_ACTIVITY_
Without changing a single character, copy every record below.

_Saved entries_
============

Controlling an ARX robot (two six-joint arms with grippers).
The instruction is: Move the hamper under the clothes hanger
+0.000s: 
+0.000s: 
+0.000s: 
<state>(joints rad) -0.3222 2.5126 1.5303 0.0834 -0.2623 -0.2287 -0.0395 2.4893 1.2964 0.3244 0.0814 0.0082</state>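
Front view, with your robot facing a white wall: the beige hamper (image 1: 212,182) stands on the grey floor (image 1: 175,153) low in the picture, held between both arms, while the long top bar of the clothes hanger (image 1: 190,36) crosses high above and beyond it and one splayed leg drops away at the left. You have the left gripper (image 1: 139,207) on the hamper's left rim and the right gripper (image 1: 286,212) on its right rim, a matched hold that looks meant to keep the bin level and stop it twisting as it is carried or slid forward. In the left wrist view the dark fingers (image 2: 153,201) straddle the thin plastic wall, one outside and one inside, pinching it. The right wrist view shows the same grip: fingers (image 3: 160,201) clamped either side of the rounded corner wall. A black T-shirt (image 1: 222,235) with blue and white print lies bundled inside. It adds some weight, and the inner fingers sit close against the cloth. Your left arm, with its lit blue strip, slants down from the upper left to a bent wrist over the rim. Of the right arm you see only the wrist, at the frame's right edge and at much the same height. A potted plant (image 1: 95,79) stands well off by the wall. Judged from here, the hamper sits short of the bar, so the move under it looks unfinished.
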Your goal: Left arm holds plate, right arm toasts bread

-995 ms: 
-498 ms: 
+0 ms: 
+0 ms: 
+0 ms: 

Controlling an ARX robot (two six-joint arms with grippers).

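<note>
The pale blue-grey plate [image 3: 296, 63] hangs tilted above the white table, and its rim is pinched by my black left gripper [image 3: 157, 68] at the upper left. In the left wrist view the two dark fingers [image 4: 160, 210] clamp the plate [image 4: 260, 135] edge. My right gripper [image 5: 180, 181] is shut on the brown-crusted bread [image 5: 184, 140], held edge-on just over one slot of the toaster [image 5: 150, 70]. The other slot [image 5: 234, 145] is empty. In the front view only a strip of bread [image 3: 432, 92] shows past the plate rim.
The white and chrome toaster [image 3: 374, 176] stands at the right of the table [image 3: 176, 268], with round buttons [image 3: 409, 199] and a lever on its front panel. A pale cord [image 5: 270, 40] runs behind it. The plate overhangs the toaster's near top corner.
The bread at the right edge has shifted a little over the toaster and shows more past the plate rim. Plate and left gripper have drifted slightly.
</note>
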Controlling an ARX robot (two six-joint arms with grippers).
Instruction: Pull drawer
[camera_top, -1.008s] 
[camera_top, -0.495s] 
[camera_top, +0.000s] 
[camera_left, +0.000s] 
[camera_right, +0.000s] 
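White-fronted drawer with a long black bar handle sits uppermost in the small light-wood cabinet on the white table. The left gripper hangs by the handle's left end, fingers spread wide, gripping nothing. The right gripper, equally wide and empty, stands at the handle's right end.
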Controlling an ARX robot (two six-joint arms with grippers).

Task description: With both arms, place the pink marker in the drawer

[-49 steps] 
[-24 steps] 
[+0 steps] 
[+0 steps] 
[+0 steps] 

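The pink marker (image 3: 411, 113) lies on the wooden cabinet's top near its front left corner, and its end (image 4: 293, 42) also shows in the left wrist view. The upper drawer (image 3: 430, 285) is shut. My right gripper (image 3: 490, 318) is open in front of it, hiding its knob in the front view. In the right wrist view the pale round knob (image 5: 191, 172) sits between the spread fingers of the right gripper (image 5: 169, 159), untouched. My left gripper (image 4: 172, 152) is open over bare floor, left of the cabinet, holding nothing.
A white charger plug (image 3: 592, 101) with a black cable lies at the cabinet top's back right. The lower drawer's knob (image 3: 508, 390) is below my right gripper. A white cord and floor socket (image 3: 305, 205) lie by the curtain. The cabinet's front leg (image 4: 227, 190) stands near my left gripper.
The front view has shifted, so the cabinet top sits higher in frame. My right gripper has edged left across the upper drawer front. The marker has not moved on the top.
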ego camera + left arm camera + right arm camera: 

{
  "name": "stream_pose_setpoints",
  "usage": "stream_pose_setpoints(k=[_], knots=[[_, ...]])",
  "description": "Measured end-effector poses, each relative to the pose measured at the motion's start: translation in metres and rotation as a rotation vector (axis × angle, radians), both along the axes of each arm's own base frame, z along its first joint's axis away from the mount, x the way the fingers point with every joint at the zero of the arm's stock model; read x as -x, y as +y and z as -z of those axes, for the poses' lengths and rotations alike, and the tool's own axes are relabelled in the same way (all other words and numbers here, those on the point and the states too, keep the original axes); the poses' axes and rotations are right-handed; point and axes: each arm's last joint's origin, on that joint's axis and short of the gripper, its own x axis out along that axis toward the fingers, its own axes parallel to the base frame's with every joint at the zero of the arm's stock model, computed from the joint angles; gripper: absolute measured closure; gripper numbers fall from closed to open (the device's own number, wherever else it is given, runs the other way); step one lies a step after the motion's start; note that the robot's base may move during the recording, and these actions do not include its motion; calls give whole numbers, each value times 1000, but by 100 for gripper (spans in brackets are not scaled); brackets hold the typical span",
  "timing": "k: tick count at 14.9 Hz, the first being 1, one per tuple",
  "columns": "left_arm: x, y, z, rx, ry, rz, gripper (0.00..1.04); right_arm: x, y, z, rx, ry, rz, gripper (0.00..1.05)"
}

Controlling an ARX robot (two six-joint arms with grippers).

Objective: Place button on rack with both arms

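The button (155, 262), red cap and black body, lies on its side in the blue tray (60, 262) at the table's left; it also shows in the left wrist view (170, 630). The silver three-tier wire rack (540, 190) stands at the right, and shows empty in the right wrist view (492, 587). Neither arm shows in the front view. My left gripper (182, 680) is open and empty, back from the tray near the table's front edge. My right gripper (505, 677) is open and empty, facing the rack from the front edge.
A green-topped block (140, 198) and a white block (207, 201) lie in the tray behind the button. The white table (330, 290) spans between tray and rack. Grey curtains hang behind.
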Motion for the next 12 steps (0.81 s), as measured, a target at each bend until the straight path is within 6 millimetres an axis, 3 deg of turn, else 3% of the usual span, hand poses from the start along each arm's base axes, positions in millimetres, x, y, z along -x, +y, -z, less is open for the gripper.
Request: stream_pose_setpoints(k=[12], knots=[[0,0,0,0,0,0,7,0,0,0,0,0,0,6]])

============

_OUTPUT OF THE EXERCISE_
Controlling an ARX robot (two six-joint arms with grippers).
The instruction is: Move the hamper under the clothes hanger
+0.000s: 
+0.000s: 
+0.000s: 
<state>(joints rad) -0.3222 2.5126 1.5303 0.0834 -0.2623 -0.2287 -0.0395 2.4893 1.2964 0.3244 0.0814 0.0082</state>
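Front view, with your robot facing a white wall: the beige hamper (image 1: 212,182) stands on the grey floor (image 1: 175,153) low in the picture, held between both arms, while the long top bar of the clothes hanger (image 1: 190,36) crosses high above and beyond it and one splayed leg drops away at the left. You have the left gripper (image 1: 139,207) on the hamper's left rim and the right gripper (image 1: 286,212) on its right rim, a matched hold that looks meant to keep the bin level and stop it twisting as it is carried or slid forward. In the left wrist view the dark fingers (image 2: 153,201) straddle the thin plastic wall, one outside and one inside, pinching it. The right wrist view shows the same grip: fingers (image 3: 160,201) clamped either side of the rounded corner wall. A black T-shirt (image 1: 222,235) with blue and white print lies bundled inside. It adds some weight, and the inner fingers sit close against the cloth. Your left arm, with its lit blue strip, slants down from the upper left to a bent wrist over the rim. Of the right arm you see only the wrist, at the frame's right edge and at much the same height. A potted plant (image 1: 95,79) stands well off by the wall. Judged from here, the hamper sits short of the bar, so the move under it looks unfinished.
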Your goal: Left arm holds plate, right arm toasts bread

-995 ms: 
-498 ms: 
+0 ms: 
+0 ms: 
+0 ms: 

Controlling an ARX robot (two six-joint arms with grippers).

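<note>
The pale blue-grey plate [image 3: 296, 63] hangs tilted above the white table, and its rim is pinched by my black left gripper [image 3: 157, 68] at the upper left. In the left wrist view the two dark fingers [image 4: 160, 210] clamp the plate [image 4: 260, 135] edge. My right gripper [image 5: 180, 181] is shut on the brown-crusted bread [image 5: 184, 140], held edge-on just over one slot of the toaster [image 5: 150, 70]. The other slot [image 5: 234, 145] is empty. In the front view only a strip of bread [image 3: 432, 92] shows past the plate rim.
The white and chrome toaster [image 3: 374, 176] stands at the right of the table [image 3: 176, 268], with round buttons [image 3: 409, 199] and a lever on its front panel. A pale cord [image 5: 270, 40] runs behind it. The plate overhangs the toaster's near top corner.
The bread at the right edge has shifted a little over the toaster and shows more past the plate rim. Plate and left gripper have drifted slightly.
</note>
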Controlling an ARX robot (two six-joint arms with grippers).
Instruction: Pull drawer
[camera_top, -1.008s] 
[camera_top, -0.495s] 
[camera_top, +0.000s] 
[camera_left, +0.000s] 
[camera_right, +0.000s] 
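White-fronted drawer with a long black bar handle sits uppermost in the small light-wood cabinet on the white table. The left gripper hangs by the handle's left end, fingers spread wide, gripping nothing. The right gripper, equally wide and empty, stands at the handle's right end.
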Controlling an ARX robot (two six-joint arms with grippers).

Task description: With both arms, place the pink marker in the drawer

[-49 steps] 
[-24 steps] 
[+0 steps] 
[+0 steps] 
[+0 steps] 

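The pink marker (image 3: 411, 113) lies on the wooden cabinet's top near its front left corner, and its end (image 4: 293, 42) also shows in the left wrist view. The upper drawer (image 3: 430, 285) is shut. My right gripper (image 3: 490, 318) is open in front of it, hiding its knob in the front view. In the right wrist view the pale round knob (image 5: 191, 172) sits between the spread fingers of the right gripper (image 5: 169, 159), untouched. My left gripper (image 4: 172, 152) is open over bare floor, left of the cabinet, holding nothing.
A white charger plug (image 3: 592, 101) with a black cable lies at the cabinet top's back right. The lower drawer's knob (image 3: 508, 390) is below my right gripper. A white cord and floor socket (image 3: 305, 205) lie by the curtain. The cabinet's front leg (image 4: 227, 190) stands near my left gripper.
The front view has shifted, so the cabinet top sits higher in frame. My right gripper has edged left across the upper drawer front. The marker has not moved on the top.
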ego camera + left arm camera + right arm camera: 

{
  "name": "stream_pose_setpoints",
  "usage": "stream_pose_setpoints(k=[_], knots=[[_, ...]])",
  "description": "Measured end-effector poses, each relative to the pose measured at the motion's start: translation in metres and rotation as a rotation vector (axis × angle, radians), both along the axes of each arm's own base frame, z along its first joint's axis away from the mount, x the way the fingers point with every joint at the zero of the arm's stock model; read x as -x, y as +y and z as -z of those axes, for the poses' lengths and rotations alike, and the tool's own axes are relabelled in the same way (all other words and numbers here, those on the point and the states too, keep the original axes); the poses' axes and rotations are right-handed; point and axes: each arm's last joint's origin, on that joint's axis and short of the gripper, its own x axis out along that axis toward the fingers, its own axes parallel to the base frame's with every joint at the zero of the arm's stock model, computed from the joint angles; gripper: absolute measured closure; gripper numbers fall from closed to open (the device's own number, wherever else it is given, runs the other way); step one lies a step after the motion's start; note that the robot's base may move during the recording, and these actions do not include its motion; calls give whole numbers, each value times 1000, but by 100 for gripper (spans in brackets are not scaled); brackets hold the typical span",
  "timing": "k: tick count at 14.9 Hz, the first being 1, one per tuple",
  "columns": "left_arm: x, y, z, rx, ry, rz, gripper (0.00..1.04); right_arm: x, y, z, rx, ry, rz, gripper (0.00..1.05)"
}

Controlling an ARX robot (two six-joint arms with grippers).

Objective: Place button on rack with both arms

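The button (155, 262), red cap and black body, lies on its side in the blue tray (60, 262) at the table's left; it also shows in the left wrist view (170, 630). The silver three-tier wire rack (540, 190) stands at the right, and shows empty in the right wrist view (492, 587). Neither arm shows in the front view. My left gripper (182, 680) is open and empty, back from the tray near the table's front edge. My right gripper (505, 677) is open and empty, facing the rack from the front edge.
A green-topped block (140, 198) and a white block (207, 201) lie in the tray behind the button. The white table (330, 290) spans between tray and rack. Grey curtains hang behind.
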Motion for the next 12 steps (0.81 s), as measured, a target at each bend until the straight path is within 6 millimetres an axis, 3 deg of turn, else 3% of the usual span, hand poses from the start along each arm's base axes, positions in millimetres, x, y, z along -x, +y, -z, less is open for the gripper.
Request: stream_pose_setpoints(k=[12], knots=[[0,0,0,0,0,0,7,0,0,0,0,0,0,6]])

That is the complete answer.